Donizetti chose to accompany the famous scene of the protagonist’s madness precisely with the glass harmonica to render the arcane ‘celestial harmony’ heard by Lucia, but also to suggest to the listeners the connection with psychic illness. The German physician Franz Mesmer used its sound for his experiments on animal magnetism, a therapy for diseases or dysfunctions of the organism based on his controversial theses. Perhaps also for this reason, the instrument had a pronounced connection with madness from the very beginning, also due to the theory that rubbing the glass against the fingertips had a negative effect on the player’s nerves.
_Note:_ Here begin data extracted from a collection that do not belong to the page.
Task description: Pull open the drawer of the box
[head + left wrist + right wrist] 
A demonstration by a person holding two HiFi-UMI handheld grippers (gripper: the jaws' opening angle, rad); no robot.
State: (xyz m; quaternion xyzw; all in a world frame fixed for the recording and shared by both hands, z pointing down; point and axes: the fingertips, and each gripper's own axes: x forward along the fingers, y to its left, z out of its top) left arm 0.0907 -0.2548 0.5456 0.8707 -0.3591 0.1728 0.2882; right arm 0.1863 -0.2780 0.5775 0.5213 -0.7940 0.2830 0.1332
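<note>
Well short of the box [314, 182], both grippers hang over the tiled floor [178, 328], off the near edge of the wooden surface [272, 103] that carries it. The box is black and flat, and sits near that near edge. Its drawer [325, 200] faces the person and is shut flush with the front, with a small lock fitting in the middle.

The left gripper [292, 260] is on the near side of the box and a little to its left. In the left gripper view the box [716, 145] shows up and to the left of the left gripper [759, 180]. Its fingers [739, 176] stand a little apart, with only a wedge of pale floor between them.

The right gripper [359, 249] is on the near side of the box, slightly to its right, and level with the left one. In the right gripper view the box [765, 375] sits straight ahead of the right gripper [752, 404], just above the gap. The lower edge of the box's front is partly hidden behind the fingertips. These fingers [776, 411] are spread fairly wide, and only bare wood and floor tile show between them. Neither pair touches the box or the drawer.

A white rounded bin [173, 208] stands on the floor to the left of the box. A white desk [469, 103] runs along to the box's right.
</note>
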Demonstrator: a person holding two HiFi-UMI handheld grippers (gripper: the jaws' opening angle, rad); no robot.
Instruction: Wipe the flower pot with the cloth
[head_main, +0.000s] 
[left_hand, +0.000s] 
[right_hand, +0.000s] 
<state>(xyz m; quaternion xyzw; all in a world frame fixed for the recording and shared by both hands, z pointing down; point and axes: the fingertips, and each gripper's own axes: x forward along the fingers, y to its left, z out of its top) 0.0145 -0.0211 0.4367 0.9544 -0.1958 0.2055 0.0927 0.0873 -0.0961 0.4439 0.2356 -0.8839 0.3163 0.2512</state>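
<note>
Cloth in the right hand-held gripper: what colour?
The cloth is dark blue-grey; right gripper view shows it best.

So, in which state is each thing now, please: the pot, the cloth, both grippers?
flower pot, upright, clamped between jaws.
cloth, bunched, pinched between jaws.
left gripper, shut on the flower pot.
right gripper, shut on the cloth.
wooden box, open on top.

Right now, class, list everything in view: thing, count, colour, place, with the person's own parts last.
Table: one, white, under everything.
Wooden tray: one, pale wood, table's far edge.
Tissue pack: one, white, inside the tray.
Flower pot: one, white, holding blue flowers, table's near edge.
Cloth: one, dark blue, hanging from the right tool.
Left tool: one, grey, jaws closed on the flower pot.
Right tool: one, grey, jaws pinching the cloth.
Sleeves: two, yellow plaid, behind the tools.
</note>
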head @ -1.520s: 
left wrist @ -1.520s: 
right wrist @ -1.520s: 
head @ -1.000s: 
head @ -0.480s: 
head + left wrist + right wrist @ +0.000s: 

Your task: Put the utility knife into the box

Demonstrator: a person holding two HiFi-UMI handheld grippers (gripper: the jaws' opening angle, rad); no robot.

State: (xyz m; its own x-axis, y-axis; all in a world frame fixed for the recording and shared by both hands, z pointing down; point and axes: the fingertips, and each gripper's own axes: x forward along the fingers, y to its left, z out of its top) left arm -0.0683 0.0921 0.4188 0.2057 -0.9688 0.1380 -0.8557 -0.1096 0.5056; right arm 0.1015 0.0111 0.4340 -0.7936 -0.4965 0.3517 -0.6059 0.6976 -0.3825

It was said to cause nervous disorders, convulsions in dogs and cats, marital disputes, and even to have awakened the dead from the dead, so much so that in some German cities the instrument was banned by the police. During the 18th century, the instrument spread throughout Europe, with several possible ways of producing the sound: either with chopsticks, or by directly touching the rim or the upper outer side of glasses with the fingertips.

From the 1830s, the instrument’s popularity declined. The glass harmonica experienced a relative revival from the last decades of the 20th century onwards; today’s instruments have a more powerful sound and do not cause problems of nervous sensitisation. It is therefore finally possible to perform the madness scene from Lucia di Lammermoor as it was imagined by the composer.